The first foreign housekeepers to be hired under a government policy aimed at helping Japanese professional women re-enter the workforce after having children will take up their new duties as early as March in Kanagawa Prefecture and the city of Osaka, according to prospective employers.
About 50 Filipino domestic helpers are scheduled to begin arriving in Japan in February to undergo training before being dispatched to clients in the two areas by Pasona Inc. and three other employers.
Previously, only certain households, such as those of foreign diplomats, were allowed to employ foreign housekeepers. But in 2015 the Abe administration pushed to deregulate the market in a bid to increase participation by Japanese women in the workforce.
The legal change, which is also aimed at easing labor shortages in the housekeeping industry, paved the way for non-Japanese to work as domestic help in some designated areas, including Kanagawa and Osaka.

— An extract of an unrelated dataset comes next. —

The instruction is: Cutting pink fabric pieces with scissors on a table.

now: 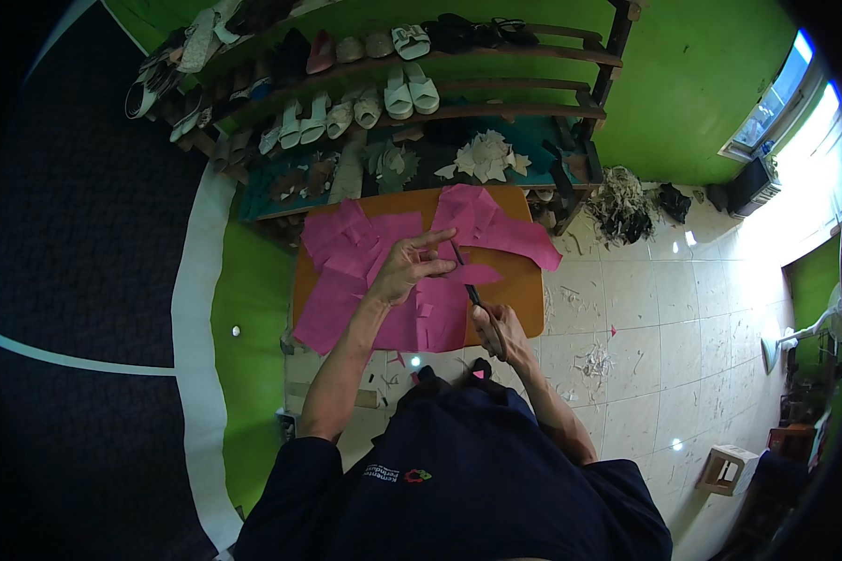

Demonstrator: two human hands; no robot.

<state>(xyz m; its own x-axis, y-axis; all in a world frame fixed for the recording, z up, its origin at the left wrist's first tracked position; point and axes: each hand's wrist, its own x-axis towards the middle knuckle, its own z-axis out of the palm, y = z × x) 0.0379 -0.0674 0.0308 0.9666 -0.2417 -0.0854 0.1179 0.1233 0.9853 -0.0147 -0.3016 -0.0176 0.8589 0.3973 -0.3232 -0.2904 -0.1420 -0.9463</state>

Major cleaning company Duskin will send four of the housekeepers to Kanagawa and four to Osaka, while the Pasona staffing firm will dispatch 25 to Kanagawa.
Bears, a housekeeping service provider, will dispatch a total of eight to the two areas, while Poppins, which offers child care, educational support services and nursing care, will send five to Kanagawa.
In addition, Nichiigakkan, a major nursing care company, has applied to hire 30 foreign housekeepers so it can start offering a similar service by summer.
Work under the program will be limited to such activities as cooking, laundry, cleaning, shopping and child care. The workers will not be allowed to engage in nursing care.
Prospective housekeepers must be at least 18 years old, have at least one year of work experience in housekeeping services and possess basic Japanese-language skills. They must undergo training for at least 200 hours.
Those who are hired as housekeepers can stay in Japan for a maximum of three years.
While Japanese housekeepers mainly work part time, their counterparts from abroad must be paid on a full-time basis and provided with accommodations.
The Tokyo Metropolitan Government has also begun soliciting providers of similar services in Tokyo, which has been given the special status. Bears is seeking to hire 10 to 15 people and Poppins 12 to work in homes in the capital.
The central government eventually wants to expand the program nationwide.